Zheng Shuying, Gu Tianlun, Bao Xingjie, Sun Jihan, Zhao Jinshun, Zhang Tao, Zhang Lina
Department of Preventive Medicine, Zhejiang Provincial Key Laboratory of Pathological and Physiological Technology, Medical School of Ningbo University, Ningbo, Zhejiang 315211, P.R. China.
Department of Clinical Medicine, School of Medicine, Hangzhou Normal University, Hangzhou, Zhejiang 311121, P.R. China.
Exp Ther Med. 2019 Mar;17(3):1728-1736. doi: 10.3892/etm.2018.7107. Epub 2018 Dec 17.

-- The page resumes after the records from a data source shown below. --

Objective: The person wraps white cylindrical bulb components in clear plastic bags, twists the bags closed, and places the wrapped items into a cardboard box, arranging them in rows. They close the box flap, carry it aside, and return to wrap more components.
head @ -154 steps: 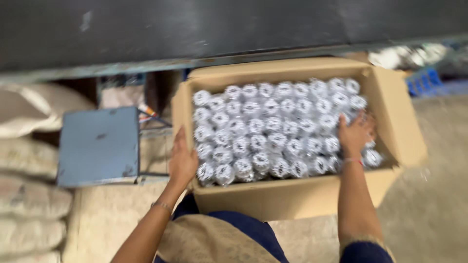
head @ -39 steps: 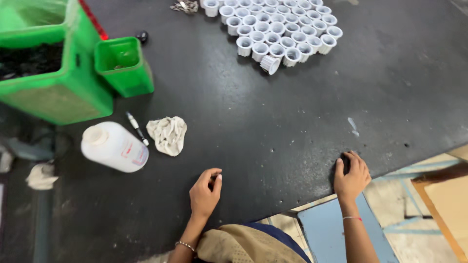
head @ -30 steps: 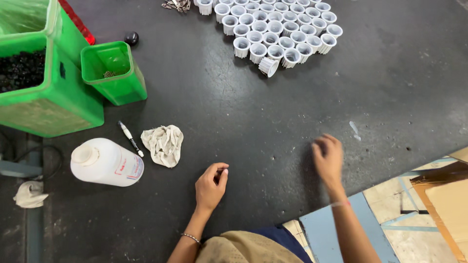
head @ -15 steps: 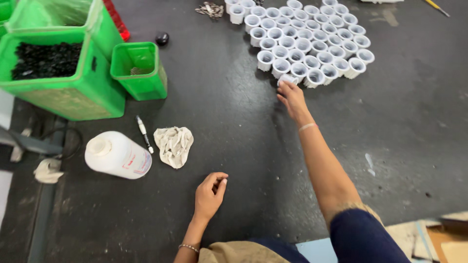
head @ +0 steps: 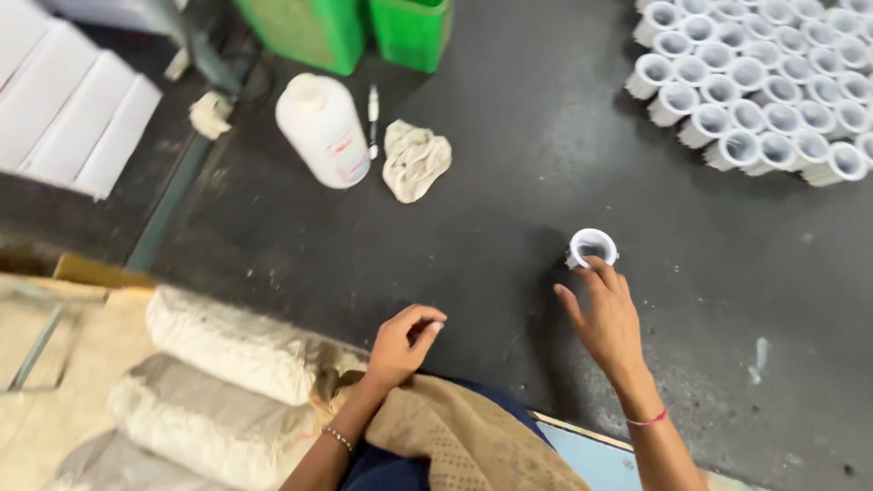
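A single white ribbed cup [head: 592,246] stands upright on the dark table [head: 509,209]. The fingertips of my right hand [head: 607,314] touch its near rim, and the thumb is spread away from it. My left hand [head: 405,344] rests at the table's near edge with its fingers curled and nothing visible in them. A tight cluster of several like white cups [head: 764,86] stands at the far right, apart from the single cup.
A white plastic bottle [head: 322,129] lies on its side beside a pen [head: 373,107] and a crumpled cloth [head: 415,159]. Green bins [head: 364,32] stand at the far edge. Stuffed sacks [head: 227,350] lie below the table to the left.
My right hand came back from the cluster, and one cup now stands alone near me. The view swung left and down. My left hand stayed at the table edge.
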### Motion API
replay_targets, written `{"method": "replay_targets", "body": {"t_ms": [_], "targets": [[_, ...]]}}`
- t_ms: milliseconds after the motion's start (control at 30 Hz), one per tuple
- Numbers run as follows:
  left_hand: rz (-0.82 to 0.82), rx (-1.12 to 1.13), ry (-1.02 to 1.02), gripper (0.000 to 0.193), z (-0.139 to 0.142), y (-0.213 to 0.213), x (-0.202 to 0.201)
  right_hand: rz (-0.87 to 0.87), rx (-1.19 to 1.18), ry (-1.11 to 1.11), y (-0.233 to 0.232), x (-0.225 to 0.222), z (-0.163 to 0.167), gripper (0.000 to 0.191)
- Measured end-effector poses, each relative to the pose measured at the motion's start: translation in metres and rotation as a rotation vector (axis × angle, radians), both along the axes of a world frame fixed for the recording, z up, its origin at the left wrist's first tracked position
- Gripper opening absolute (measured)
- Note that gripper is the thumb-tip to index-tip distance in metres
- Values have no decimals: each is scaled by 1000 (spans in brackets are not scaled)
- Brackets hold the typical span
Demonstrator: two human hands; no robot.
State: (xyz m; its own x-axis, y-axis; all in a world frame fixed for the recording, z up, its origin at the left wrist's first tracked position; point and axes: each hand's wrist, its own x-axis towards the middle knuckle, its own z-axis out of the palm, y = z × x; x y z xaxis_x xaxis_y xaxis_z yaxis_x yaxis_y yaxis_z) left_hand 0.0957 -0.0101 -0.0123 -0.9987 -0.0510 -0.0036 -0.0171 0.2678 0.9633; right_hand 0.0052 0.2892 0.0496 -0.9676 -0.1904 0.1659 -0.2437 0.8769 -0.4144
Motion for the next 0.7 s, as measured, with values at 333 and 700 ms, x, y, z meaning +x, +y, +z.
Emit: {"method": "replay_targets", "body": {"t_ms": [333, 700], "targets": [[-66, 51, -243, 14, -36, -2, 83, -18, -281, 79, -18, 45, -15, 25], [453, -764, -341, 50, -137, -148, 55, 513, -372, -457, -86, 150, -15, 20]]}}
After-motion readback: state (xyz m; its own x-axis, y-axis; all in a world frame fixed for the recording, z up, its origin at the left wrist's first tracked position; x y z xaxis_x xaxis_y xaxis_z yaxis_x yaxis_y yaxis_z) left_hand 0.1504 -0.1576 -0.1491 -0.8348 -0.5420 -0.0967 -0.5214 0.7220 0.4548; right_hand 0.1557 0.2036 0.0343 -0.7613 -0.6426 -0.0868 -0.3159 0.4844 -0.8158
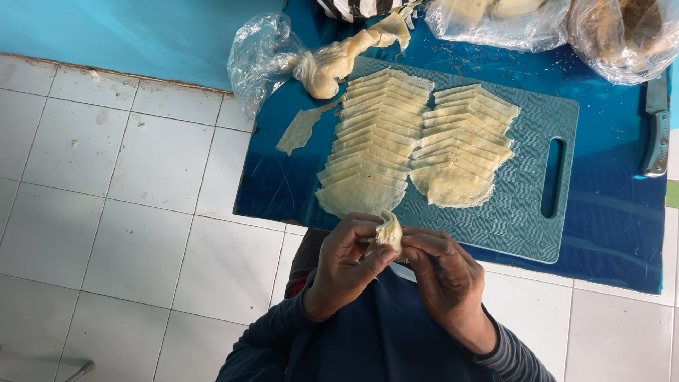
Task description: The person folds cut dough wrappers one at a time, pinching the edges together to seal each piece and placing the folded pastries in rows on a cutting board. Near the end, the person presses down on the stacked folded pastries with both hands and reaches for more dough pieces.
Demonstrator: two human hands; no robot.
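Note:
My left hand and my right hand meet just below the near edge of a teal cutting board. Together they pinch a small folded piece of pale dough wrapper between fingertips and thumbs. On the board lie two overlapping rows of thin pale wrapper pieces, a left row and a right row. The nearest piece of the left row lies just above my fingers. Dark blue sleeves cover both forearms.
A loose wrapper scrap lies left of the board on the blue tabletop. A clear bag with a dough lump sits at the back left, more bags at the back right. A knife lies far right. White floor tiles spread left.

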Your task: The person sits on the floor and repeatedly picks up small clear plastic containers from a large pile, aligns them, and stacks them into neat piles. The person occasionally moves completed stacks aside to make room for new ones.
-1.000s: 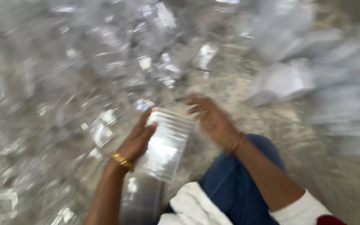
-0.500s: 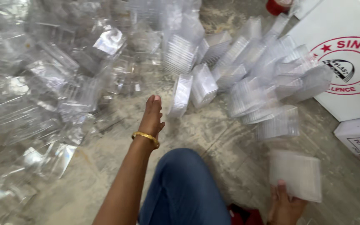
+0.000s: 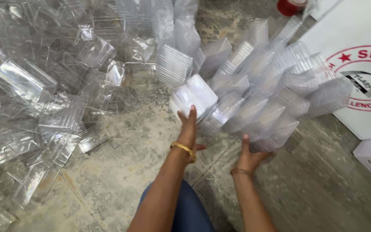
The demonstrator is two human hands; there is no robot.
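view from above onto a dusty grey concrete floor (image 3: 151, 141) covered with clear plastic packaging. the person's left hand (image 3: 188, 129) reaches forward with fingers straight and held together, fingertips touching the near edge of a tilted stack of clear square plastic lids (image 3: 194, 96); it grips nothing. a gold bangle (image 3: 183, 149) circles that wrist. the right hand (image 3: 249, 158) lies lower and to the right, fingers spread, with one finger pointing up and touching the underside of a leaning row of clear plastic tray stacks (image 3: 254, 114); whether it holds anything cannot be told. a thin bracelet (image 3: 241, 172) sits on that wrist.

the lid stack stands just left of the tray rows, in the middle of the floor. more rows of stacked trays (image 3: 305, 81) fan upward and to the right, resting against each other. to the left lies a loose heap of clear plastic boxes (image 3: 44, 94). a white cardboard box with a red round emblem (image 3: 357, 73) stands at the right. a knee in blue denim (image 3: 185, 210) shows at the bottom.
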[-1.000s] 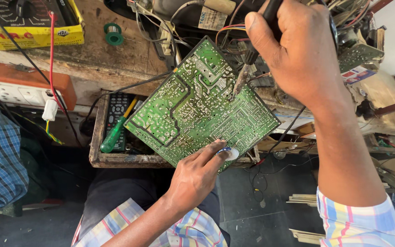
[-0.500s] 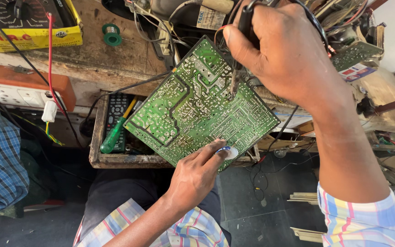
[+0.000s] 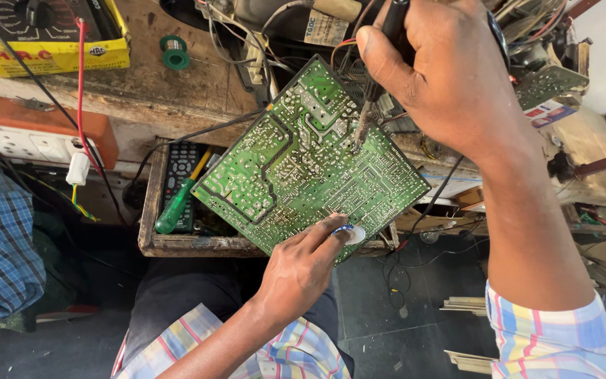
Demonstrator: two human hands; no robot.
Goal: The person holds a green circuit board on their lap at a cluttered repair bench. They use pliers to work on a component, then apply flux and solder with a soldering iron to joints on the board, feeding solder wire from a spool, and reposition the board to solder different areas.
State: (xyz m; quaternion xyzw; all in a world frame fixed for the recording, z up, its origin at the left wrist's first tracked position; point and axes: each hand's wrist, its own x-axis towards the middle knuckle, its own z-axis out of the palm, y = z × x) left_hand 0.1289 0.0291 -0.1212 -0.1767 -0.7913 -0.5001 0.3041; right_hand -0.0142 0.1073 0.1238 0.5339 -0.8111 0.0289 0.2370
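Below the right hand [image 3: 450, 77], pinching a soldering iron [image 3: 376, 70], lies a green circuit board [image 3: 310, 161]; the left hand [image 3: 299, 270] pinches its edge, a screwdriver [image 3: 177, 207] leftward.

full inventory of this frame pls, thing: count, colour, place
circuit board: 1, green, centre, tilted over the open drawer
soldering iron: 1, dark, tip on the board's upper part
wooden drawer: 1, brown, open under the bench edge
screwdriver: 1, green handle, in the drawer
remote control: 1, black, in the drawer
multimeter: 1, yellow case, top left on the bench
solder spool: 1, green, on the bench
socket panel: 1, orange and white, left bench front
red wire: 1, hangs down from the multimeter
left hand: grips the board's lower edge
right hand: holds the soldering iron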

Circular RNAs (circRNAs) have a great potential as clinical biomarkers; however, specific circRNAs with a diagnostic value for essential hypertension (EH) largely remain to be identified. In the present study, the potential application of (hsa)_circ_0014243, which was identified to be significantly upregulated in whole blood samples of EH patients in a previous microarray profiling study by our group, in the diagnosis of EH was evaluated. Reverse transcription-quantitative polymerase chain reaction analysis was performed to determine the expression levels of hsa_circ_0014243 and hsa-microRNA (miR)-10a-5p in a total of 178 blood samples collected from 89 healthy controls and 89 patients diagnosed with EH. Divergent primers were designed for circRNAs, while conventional primers were used for miRs. Independent-samples t-tests and bivariate correlation analyses were performed to analyze the association between clinical factors influencing EH and hsa_circ_0014243 expression levels. A receiver operating characteristics (ROC) curve was generated to estimate the diagnostic value of hsa_circ_0014243 for EH. Finally, the expression levels of circRNAs and miRNAs were combined to propose a possible prediction model for EH. The results indicated that hsa_circ_0014243 was upregulated in whole blood samples of EH patients compared with that in the controls (P<0.001). Furthermore, the relative expression levels of hsa_circ_0014243 (Δ quantification cycle) were identified to be significantly correlated with age (=-0.259, P<0.001), high-density lipoprotein levels (=0.196, P=0.009) and glucose levels (=-0.204, P=0.006). The area under the ROC curve (AUC) of the model using hsa_circ_0014243 as a predictor was 0.732. Of note, the AUC increased to 0.781 when hsa_circ_0014243 levels were combined with hsa-miR-10a-5p levels as predictors. The present results suggest that hsa_circ_0014243 has a crucial role in the genesis and development of EH, and presents a certain diagnostic capability for EH.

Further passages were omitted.